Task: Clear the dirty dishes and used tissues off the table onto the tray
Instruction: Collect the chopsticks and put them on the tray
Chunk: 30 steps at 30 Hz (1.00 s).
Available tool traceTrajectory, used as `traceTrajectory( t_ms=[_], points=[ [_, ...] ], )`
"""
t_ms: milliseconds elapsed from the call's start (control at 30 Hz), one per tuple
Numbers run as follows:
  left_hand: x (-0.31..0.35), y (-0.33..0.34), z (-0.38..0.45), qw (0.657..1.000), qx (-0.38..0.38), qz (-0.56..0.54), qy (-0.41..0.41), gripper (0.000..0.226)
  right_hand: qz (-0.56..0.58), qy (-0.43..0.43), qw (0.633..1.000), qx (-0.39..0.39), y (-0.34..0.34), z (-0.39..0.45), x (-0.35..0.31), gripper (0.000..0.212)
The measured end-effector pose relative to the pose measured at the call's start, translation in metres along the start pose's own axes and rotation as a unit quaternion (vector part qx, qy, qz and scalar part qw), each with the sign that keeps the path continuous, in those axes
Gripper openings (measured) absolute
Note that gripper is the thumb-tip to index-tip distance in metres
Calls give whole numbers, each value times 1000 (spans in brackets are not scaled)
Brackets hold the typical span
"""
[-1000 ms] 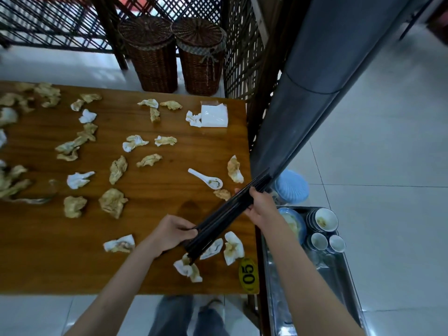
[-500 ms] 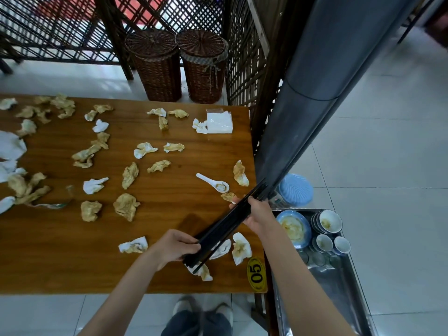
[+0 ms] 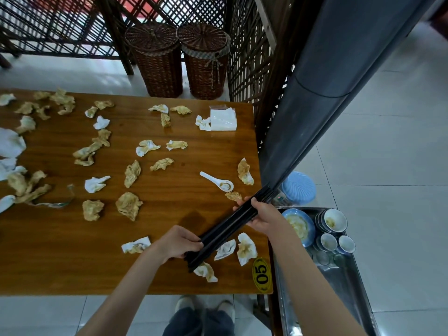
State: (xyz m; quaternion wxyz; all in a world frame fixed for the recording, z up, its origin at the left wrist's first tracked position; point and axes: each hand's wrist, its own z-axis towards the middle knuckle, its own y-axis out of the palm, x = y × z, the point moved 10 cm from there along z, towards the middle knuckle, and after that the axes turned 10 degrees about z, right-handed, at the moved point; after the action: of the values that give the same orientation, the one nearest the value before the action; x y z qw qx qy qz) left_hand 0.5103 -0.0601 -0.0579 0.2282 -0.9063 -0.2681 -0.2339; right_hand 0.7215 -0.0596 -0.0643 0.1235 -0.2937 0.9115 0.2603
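Both hands grasp a long dark sheet, apparently a black bag (image 3: 228, 232) gathered into a flat strip: the left hand (image 3: 178, 242) is clenched round its lower end above the near edge of the counter (image 3: 169, 275), and the right hand (image 3: 263, 215) grips it higher up, at the counter's right edge. Compared with the frame one second ago, the hands keep the same hold and the same spacing on the strip; the chief difference is that the view has drawn back and tilted, so more of the counter's left side and its far tissues now show. No item has left the counter in that interval. The used tissues (image 3: 128, 204) lie scattered across the surface, three of them just beside the strip's lower end, and the white spoon (image 3: 218, 182) lies near the right edge, apart from both hands. The tray (image 3: 349, 275) stands to the right of the counter and holds a plate (image 3: 299, 225), stacked bowls (image 3: 334, 220) and small cups (image 3: 337, 242). In my judgement the dishes are largely cleared, the spoon and tissues outstanding, and the bag is being readied.
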Motion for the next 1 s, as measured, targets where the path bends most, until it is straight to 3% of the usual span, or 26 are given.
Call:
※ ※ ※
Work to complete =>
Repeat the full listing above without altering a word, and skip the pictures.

Reply to the exercise =>
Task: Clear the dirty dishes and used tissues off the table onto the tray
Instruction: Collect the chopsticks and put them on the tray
Chunk: 30 steps at 30 Hz (1.00 s).
Available tool traceTrajectory, used as `traceTrajectory( t_ms=[_], points=[ [_, ...] ], )`
"""
t_ms: milliseconds elapsed from the call's start (control at 30 Hz), one per tuple
Numbers run as follows:
  left_hand: x (-0.31..0.35), y (-0.33..0.34), z (-0.38..0.45), qw (0.657..1.000), qx (-0.38..0.38), qz (-0.56..0.54), qy (-0.41..0.41), gripper (0.000..0.226)
  right_hand: qz (-0.56..0.58), qy (-0.43..0.43), qw (0.633..1.000), qx (-0.39..0.39), y (-0.34..0.34), z (-0.39..0.45), x (-0.35..0.31), gripper (0.000..0.212)
The measured end-effector pose relative to the pose measured at the call's start, translation in metres along the start pose's own axes and rotation as a unit quaternion (vector part qx, qy, qz and scalar part qw), each with the sign that keeps the path continuous, in those axes
Gripper openings (measured) absolute
Note that gripper is the thumb-tip to index-tip distance in metres
Calls give whole numbers, each value times 1000 (spans in brackets are not scaled)
Brackets hold the typical span
"""
[-1000 ms] 
[-500 ms] 
[+0 ms] 
State: (xyz m; quaternion wxyz; all in a world frame fixed for the recording, z up, its origin at the left wrist's first tracked position; point and axes: each hand's wrist, its own z-axis towards the middle knuckle, its own y-axis out of the palm, x = y × z, the point moved 10 cm from there along z, towards the middle knuckle, and after that the axes turned 10 degrees about z, right-handed, at the moved point; after the action: of the values that give the same orientation, the one nearest the value before the action; x y z qw qx qy qz) left_hand 0.5103 -0.0601 -0.0579 0.2282 -0.9063 -0.2681 -0.2339; right_hand 0.7215 -0.0596 -0.0643 0.1235 -0.2937 0.9115 0.2603
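Both hands grasp a long dark sheet, apparently a black bag (image 3: 228, 232) gathered into a flat strip: the left hand (image 3: 178, 242) is clenched round its lower end above the near edge of the counter (image 3: 169, 275), and the right hand (image 3: 263, 215) grips it higher up, at the counter's right edge. Compared with the frame one second ago, the hands keep the same hold and the same spacing on the strip; the chief difference is that the view has drawn back and tilted, so more of the counter's left side and its far tissues now show. No item has left the counter in that interval. The used tissues (image 3: 128, 204) lie scattered across the surface, three of them just beside the strip's lower end, and the white spoon (image 3: 218, 182) lies near the right edge, apart from both hands. The tray (image 3: 349, 275) stands to the right of the counter and holds a plate (image 3: 299, 225), stacked bowls (image 3: 334, 220) and small cups (image 3: 337, 242). In my judgement the dishes are largely cleared, the spoon and tissues outstanding, and the bag is being readied.
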Motion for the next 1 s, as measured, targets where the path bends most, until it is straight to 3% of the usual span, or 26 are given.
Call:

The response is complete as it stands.